* EXERCISE GOAL: Repeat the listing below exactly. Pictures do not belong in the copy.
━━━ COLLECTED DATA
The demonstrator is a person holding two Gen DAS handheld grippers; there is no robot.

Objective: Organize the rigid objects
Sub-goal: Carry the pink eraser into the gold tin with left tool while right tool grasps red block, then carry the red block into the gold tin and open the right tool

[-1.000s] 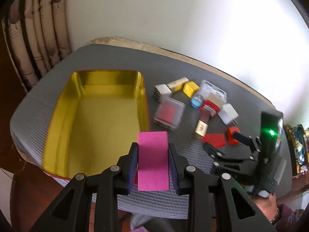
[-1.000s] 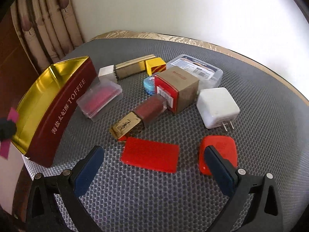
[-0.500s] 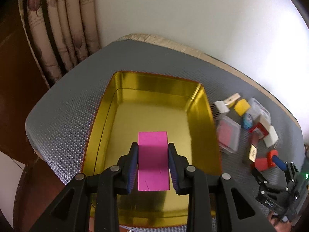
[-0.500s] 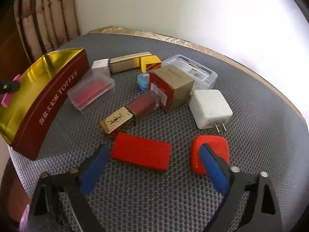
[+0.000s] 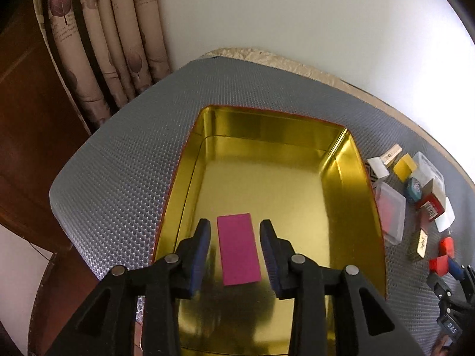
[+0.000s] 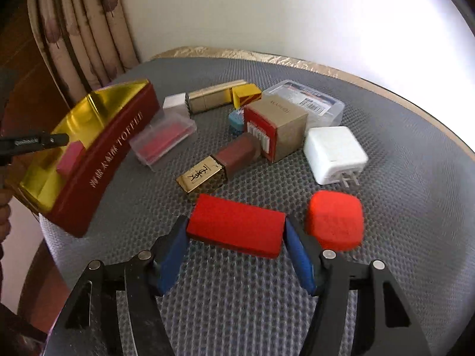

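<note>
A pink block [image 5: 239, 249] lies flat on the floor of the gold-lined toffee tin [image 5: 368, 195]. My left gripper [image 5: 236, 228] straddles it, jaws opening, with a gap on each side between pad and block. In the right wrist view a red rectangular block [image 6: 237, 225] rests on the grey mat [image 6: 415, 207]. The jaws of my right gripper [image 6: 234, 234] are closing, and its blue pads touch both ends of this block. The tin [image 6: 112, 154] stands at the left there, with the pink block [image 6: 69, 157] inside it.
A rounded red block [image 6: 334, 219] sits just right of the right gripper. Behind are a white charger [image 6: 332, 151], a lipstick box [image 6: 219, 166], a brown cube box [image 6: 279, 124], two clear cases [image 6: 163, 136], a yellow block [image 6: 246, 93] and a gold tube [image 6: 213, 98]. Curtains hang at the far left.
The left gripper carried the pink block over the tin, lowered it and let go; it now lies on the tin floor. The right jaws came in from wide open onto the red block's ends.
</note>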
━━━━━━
* WORKED SOLUTION:
The demonstrator is a person holding two Gen DAS handheld grippers; there is no robot.

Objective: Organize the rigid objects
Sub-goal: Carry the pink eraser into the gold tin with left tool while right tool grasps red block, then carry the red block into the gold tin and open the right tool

[-1.000s] 
[-1.000s] 
[-0.500s] 
[-0.500s] 
[+0.000s] 
[+0.000s] 

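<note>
A pink block [image 5: 239, 249] lies flat on the floor of the gold-lined toffee tin [image 5: 368, 195]. My left gripper [image 5: 236, 228] straddles it, jaws opening, with a gap on each side between pad and block. In the right wrist view a red rectangular block [image 6: 237, 225] rests on the grey mat [image 6: 415, 207]. The jaws of my right gripper [image 6: 234, 234] are closing, and its blue pads touch both ends of this block. The tin [image 6: 112, 154] stands at the left there, with the pink block [image 6: 69, 157] inside it.
A rounded red block [image 6: 334, 219] sits just right of the right gripper. Behind are a white charger [image 6: 332, 151], a lipstick box [image 6: 219, 166], a brown cube box [image 6: 279, 124], two clear cases [image 6: 163, 136], a yellow block [image 6: 246, 93] and a gold tube [image 6: 213, 98]. Curtains hang at the far left.
The left gripper carried the pink block over the tin, lowered it and let go; it now lies on the tin floor. The right jaws came in from wide open onto the red block's ends.
</note>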

No further output is required, since the answer is complete.